◆ **TASK STATEMENT**
Exactly as written, transcribe each line of the listing.

◆ **EXERCISE DATA**
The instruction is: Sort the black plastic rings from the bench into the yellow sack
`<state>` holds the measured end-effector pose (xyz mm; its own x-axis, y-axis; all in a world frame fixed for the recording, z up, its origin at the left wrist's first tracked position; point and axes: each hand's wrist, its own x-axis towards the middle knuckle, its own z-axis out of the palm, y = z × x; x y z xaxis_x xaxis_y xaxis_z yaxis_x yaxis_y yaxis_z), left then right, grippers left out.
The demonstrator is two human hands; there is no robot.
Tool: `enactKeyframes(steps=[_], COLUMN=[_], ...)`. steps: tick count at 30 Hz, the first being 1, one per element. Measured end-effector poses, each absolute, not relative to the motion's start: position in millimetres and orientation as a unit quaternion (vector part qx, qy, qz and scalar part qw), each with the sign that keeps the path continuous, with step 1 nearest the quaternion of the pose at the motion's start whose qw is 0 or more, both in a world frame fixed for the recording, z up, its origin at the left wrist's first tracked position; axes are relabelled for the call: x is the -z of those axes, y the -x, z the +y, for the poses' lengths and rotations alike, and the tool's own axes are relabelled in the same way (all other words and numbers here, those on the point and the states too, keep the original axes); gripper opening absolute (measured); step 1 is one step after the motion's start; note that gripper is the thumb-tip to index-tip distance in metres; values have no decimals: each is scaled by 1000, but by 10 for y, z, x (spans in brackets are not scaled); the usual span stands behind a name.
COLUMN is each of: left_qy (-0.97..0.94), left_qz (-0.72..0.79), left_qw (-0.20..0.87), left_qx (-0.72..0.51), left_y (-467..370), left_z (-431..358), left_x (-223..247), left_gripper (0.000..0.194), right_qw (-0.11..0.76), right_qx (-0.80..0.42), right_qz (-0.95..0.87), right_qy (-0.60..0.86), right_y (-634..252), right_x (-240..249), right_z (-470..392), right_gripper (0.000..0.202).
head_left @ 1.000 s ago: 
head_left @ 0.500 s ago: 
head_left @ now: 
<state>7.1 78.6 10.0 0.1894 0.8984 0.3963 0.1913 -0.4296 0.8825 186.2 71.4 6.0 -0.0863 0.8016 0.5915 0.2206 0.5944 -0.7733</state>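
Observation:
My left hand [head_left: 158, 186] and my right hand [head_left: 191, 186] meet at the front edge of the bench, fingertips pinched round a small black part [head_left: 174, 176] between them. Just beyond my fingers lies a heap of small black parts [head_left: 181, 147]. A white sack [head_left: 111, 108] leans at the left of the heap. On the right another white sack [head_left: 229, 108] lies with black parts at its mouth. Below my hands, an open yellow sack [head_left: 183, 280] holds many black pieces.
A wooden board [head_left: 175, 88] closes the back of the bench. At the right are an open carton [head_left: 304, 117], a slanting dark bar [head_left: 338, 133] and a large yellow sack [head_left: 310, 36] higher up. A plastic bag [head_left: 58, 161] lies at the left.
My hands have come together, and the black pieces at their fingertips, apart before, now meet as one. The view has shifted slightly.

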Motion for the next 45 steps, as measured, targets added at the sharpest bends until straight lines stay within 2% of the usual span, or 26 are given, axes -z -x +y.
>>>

◆ **REPLY TO THE TASK**
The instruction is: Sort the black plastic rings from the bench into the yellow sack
`<state>` holds the measured end-effector pose (xyz mm; its own x-axis, y-axis; all in a world frame fixed for the recording, z up, its origin at the left wrist's first tracked position; point and axes: each hand's wrist, its own x-axis towards the middle knuckle, its own z-axis out of the palm, y = z × x; x y z xaxis_x xaxis_y xaxis_z yaxis_x yaxis_y yaxis_z), left then right, grippers left out.
The demonstrator is two human hands; there is no robot.
Tool: `enactKeyframes(steps=[_], COLUMN=[_], ...)`. steps: tick count at 30 Hz, the first being 1, one per element. Measured end-effector poses, each absolute, not relative to the motion's start: position in millimetres and orientation as a unit quaternion (vector part qx, qy, qz and scalar part qw), each with the sign that keeps the path continuous, with step 1 nearest the quaternion of the pose at the motion's start whose qw is 0 or more, both in a world frame fixed for the recording, z up, its origin at the left wrist's first tracked position; axes are relabelled for the call: x is the -z of those axes, y the -x, z the +y, for the poses' lengths and rotations alike, and the tool's own axes are relabelled in the same way (all other words and numbers here, those on the point and the states too, keep the original axes); gripper opening absolute (measured); step 1 is one step after the motion's start; note that gripper is the thumb-tip to index-tip distance in metres; values have no decimals: each is scaled by 1000, but by 10 for y, z, x (spans in brackets are not scaled); the usual span stands behind a name.
COLUMN is each of: left_qy (-0.97..0.94), left_qz (-0.72..0.79), left_qw (-0.20..0.87), left_qx (-0.72..0.51), left_y (-467..370), left_z (-431..358), left_x (-223..247), left_gripper (0.000..0.194), right_qw (-0.11..0.76), right_qx (-0.80..0.42), right_qz (-0.95..0.87), right_qy (-0.60..0.86), right_y (-634..252), right_x (-240..249), right_z (-470..392), right_gripper (0.000..0.202).
head_left @ 1.000 s ago: 
head_left @ 0.500 s ago: 
head_left @ now: 
<state>7.1 78.6 10.0 0.1894 0.8984 0.3963 0.1913 -0.4296 0.8825 186.2 71.4 6.0 -0.0863 0.8016 0.5915 0.2206 0.5944 -0.7733</state>
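Observation:
My left hand [head_left: 158, 186] and my right hand [head_left: 191, 186] meet at the front edge of the bench, fingertips pinched round a small black part [head_left: 174, 176] between them. Just beyond my fingers lies a heap of small black parts [head_left: 181, 147]. A white sack [head_left: 111, 108] leans at the left of the heap. On the right another white sack [head_left: 229, 108] lies with black parts at its mouth. Below my hands, an open yellow sack [head_left: 183, 280] holds many black pieces.
A wooden board [head_left: 175, 88] closes the back of the bench. At the right are an open carton [head_left: 304, 117], a slanting dark bar [head_left: 338, 133] and a large yellow sack [head_left: 310, 36] higher up. A plastic bag [head_left: 58, 161] lies at the left.
My hands have come together, and the black pieces at their fingertips, apart before, now meet as one. The view has shifted slightly.
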
Motion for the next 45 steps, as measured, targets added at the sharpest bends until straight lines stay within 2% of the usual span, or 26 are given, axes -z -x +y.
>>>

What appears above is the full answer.